Tier 3. Civic catalysts
When we're the same scale as the institutions.
At twenty-five to two hundred acres, the network matches the footprint of the institutions that already shape Houston's relationship with land. Botanical garden. Stadium. Major bayou park.
- Daikin Park
The Astros' ballpark and grounds, about twenty-nine acres. The first time the network's footprint is the size of a stadium.
- Houston Botanic Garden
The Houston Botanic Garden, one hundred and thirty-two acres. The full footprint of a conservation institution, distributed across thousands of homes.
- Buffalo Bayou Park
Buffalo Bayou Park, one hundred and sixty acres along the city's defining waterway. A civic landscape, recreated front-yard by front-yard.

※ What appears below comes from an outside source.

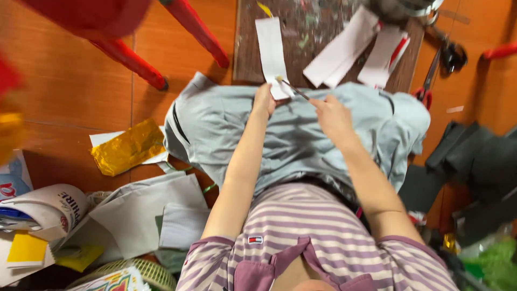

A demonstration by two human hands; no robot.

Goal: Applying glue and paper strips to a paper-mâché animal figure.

Tier 4. Cultural ecosystems
When distributed becomes monumental.
From two hundred to two thousand acres, the network reaches the scale of the city's defining cultural and ecological landmarks. Central Park. NRG Park. Downtown Houston. Memorial Park. Held by no single institution. Held by thousands of households.
- NRG Park
NRG Park and its grounds, three hundred and fifty acres. The largest sports and entertainment complex in the city, matched by a distributed network.
- Hermann Park
Hermann Park, four hundred and forty-five acres. The first of the city's century-old cultural landscapes to fall within reach.
- Central Park (New York)
Manhattan's Central Park, eight hundred and forty-three acres. The benchmark by which urban parks are measured worldwide, recreated through distributed habitat.
- Downtown Houston
The entire downtown footprint, just under twelve hundred acres. A scale at which the network is unmistakably a city in its own right.
- Memorial Park
Houston's Memorial Park, fifteen hundred acres of forested civic land. The largest urban park in Texas, matched by a distributed network of households.
Tier 5. Bioregional lodestars
The long horizon.
Beyond two thousand acres, the journey crosses into multi-decade territory. State parks, national forests, the bioregional commons. We name these to be honest about where the model leads if it works. They are direction, not deadline.

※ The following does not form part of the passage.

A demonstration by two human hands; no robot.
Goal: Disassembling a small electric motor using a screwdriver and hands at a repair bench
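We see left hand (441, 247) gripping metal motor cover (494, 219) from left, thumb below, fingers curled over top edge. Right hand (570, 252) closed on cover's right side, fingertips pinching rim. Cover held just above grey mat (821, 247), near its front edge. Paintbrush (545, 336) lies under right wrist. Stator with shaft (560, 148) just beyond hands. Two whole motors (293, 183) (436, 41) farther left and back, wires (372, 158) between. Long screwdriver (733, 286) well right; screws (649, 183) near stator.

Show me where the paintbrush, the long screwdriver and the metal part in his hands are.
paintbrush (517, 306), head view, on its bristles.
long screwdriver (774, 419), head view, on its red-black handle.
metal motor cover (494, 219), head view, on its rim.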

- Galveston Island State Park
Galveston Island State Park, just over two thousand acres of coastal prairie and bay. The first horizon where the network crosses out of the city and into the bioregion.
- Brazos Bend State Park
Brazos Bend, nearly five thousand acres of bottomland forest south of Houston. A working state park, scaled by the network.
- Enchanted Rock State Natural Area
Enchanted Rock, the granite batholith in the Hill Country, around fifty-four hundred acres. A piece of Texas geology, mirrored in distributed habitat.

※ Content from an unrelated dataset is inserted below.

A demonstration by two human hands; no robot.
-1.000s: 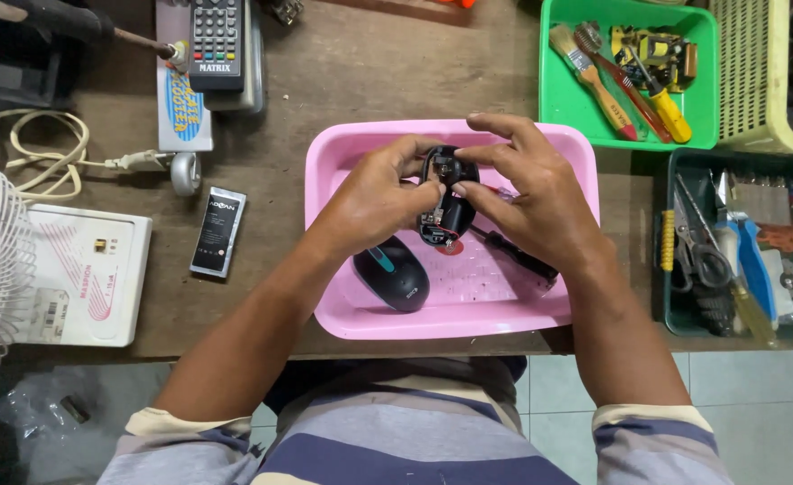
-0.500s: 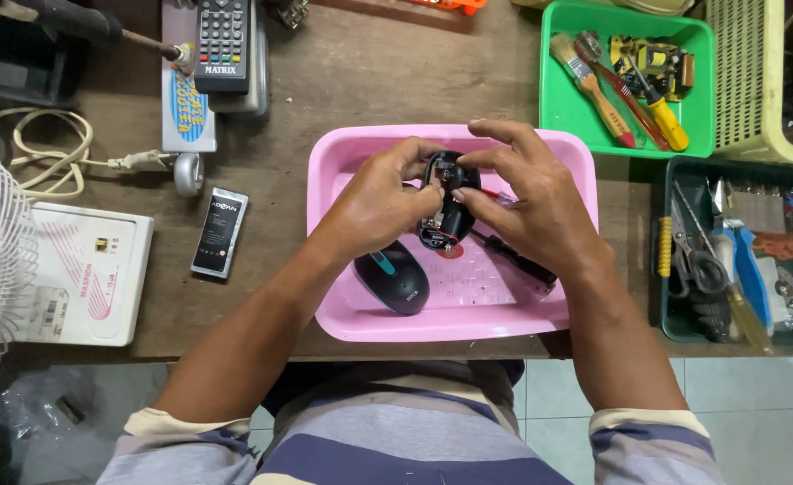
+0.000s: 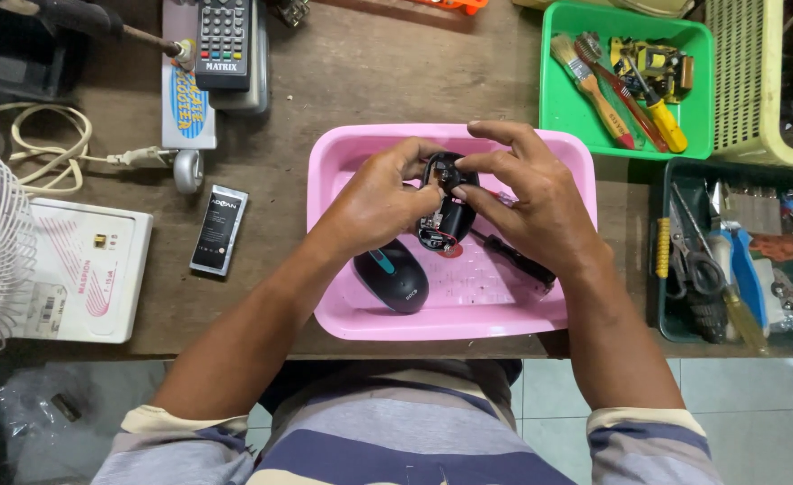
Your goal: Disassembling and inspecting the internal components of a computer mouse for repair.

- Sam Houston National Forest
Sam Houston National Forest, one hundred and sixty-three thousand acres of public land. A regional commons, the size of which the network can only aspire to.
- Yellowstone National Park
Yellowstone, two and a quarter million acres. Named here to keep the horizon honest: the model, fully realized, is bioregional, not municipal.
A distributed network is built one yard at a time.
Every donation, every native plant, every neighbor who turns a lawn into habitat moves the whole network forward. The landmarks are the way we measure. The yards are the work.